» **EXERCISE**: Take from the material every line that contains the word "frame".
:: EXERCISE DATA ::
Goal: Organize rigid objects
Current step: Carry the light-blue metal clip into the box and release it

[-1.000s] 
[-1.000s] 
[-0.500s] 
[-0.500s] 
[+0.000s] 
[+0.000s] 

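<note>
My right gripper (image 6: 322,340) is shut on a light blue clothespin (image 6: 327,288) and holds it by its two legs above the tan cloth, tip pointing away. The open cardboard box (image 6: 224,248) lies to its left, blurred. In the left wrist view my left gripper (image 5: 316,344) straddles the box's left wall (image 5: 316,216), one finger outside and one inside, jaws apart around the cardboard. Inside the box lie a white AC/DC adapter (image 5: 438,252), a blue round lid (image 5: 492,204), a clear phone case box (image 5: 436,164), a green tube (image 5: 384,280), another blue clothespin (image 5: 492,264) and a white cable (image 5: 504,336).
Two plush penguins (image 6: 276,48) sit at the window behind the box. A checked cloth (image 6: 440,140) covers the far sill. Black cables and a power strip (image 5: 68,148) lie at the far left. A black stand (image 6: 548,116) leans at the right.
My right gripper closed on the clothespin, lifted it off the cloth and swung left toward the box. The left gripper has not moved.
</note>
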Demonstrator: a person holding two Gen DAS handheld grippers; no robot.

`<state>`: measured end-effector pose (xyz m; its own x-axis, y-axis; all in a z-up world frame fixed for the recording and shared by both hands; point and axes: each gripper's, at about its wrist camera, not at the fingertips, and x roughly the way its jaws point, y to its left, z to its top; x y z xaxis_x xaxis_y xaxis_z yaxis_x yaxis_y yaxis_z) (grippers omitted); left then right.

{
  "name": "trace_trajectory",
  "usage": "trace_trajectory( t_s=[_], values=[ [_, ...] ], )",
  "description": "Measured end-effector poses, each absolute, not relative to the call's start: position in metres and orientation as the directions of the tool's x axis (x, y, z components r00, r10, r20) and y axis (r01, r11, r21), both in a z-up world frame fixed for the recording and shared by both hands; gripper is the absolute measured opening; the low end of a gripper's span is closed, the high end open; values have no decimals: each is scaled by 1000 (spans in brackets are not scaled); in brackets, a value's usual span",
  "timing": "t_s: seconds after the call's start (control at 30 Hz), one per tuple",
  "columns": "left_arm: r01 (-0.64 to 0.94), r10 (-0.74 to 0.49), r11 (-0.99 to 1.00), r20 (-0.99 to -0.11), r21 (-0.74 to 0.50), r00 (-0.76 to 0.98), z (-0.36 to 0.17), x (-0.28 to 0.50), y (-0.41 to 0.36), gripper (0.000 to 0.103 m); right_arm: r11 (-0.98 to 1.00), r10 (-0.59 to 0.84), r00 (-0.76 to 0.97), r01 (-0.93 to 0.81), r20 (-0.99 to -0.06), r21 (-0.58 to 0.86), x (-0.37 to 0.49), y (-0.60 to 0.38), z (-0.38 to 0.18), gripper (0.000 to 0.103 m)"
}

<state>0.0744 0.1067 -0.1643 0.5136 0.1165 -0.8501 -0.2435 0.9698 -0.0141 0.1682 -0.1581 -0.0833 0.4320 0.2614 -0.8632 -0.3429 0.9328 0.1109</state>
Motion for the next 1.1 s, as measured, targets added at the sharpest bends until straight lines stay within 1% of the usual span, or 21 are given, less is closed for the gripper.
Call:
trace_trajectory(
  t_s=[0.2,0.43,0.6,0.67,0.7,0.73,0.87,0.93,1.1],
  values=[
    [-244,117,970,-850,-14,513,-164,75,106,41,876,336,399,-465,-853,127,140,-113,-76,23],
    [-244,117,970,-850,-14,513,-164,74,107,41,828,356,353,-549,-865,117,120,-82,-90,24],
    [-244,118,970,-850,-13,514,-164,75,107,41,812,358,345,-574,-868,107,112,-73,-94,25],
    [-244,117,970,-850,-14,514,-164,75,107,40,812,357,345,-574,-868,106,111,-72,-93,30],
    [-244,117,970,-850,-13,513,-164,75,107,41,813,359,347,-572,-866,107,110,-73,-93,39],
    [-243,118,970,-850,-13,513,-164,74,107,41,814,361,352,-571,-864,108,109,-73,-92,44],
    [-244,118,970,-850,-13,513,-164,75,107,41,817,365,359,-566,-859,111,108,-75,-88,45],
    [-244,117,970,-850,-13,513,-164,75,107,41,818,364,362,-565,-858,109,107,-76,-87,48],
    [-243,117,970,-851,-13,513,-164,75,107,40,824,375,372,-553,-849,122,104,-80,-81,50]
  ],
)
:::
» **THE COMPLETED TASK**:
`<state>`: measured end-effector pose (xyz m; its own x-axis, y-axis; all in a z-up world frame fixed for the recording and shared by both hands; point and axes: each gripper's, at about its wrist camera, not at the fingertips, and x roughly the way its jaws point, y to its left, z to its top; x y z xaxis_x xaxis_y xaxis_z yaxis_x yaxis_y yaxis_z) (grippers omitted); left then right.
  "description": "Measured end-effector poses, each absolute, not relative to the call's start: position in metres and orientation as the directions of the tool's x axis (x, y, z components r00, r10, r20) and y axis (r01, r11, r21), both in a z-up world frame fixed for the recording and shared by both hands; gripper is the absolute measured opening; the low end of a gripper's span is closed, the high end open; values have no decimals: each is scaled by 1000 (spans in brackets are not scaled); in brackets, a value's usual span",

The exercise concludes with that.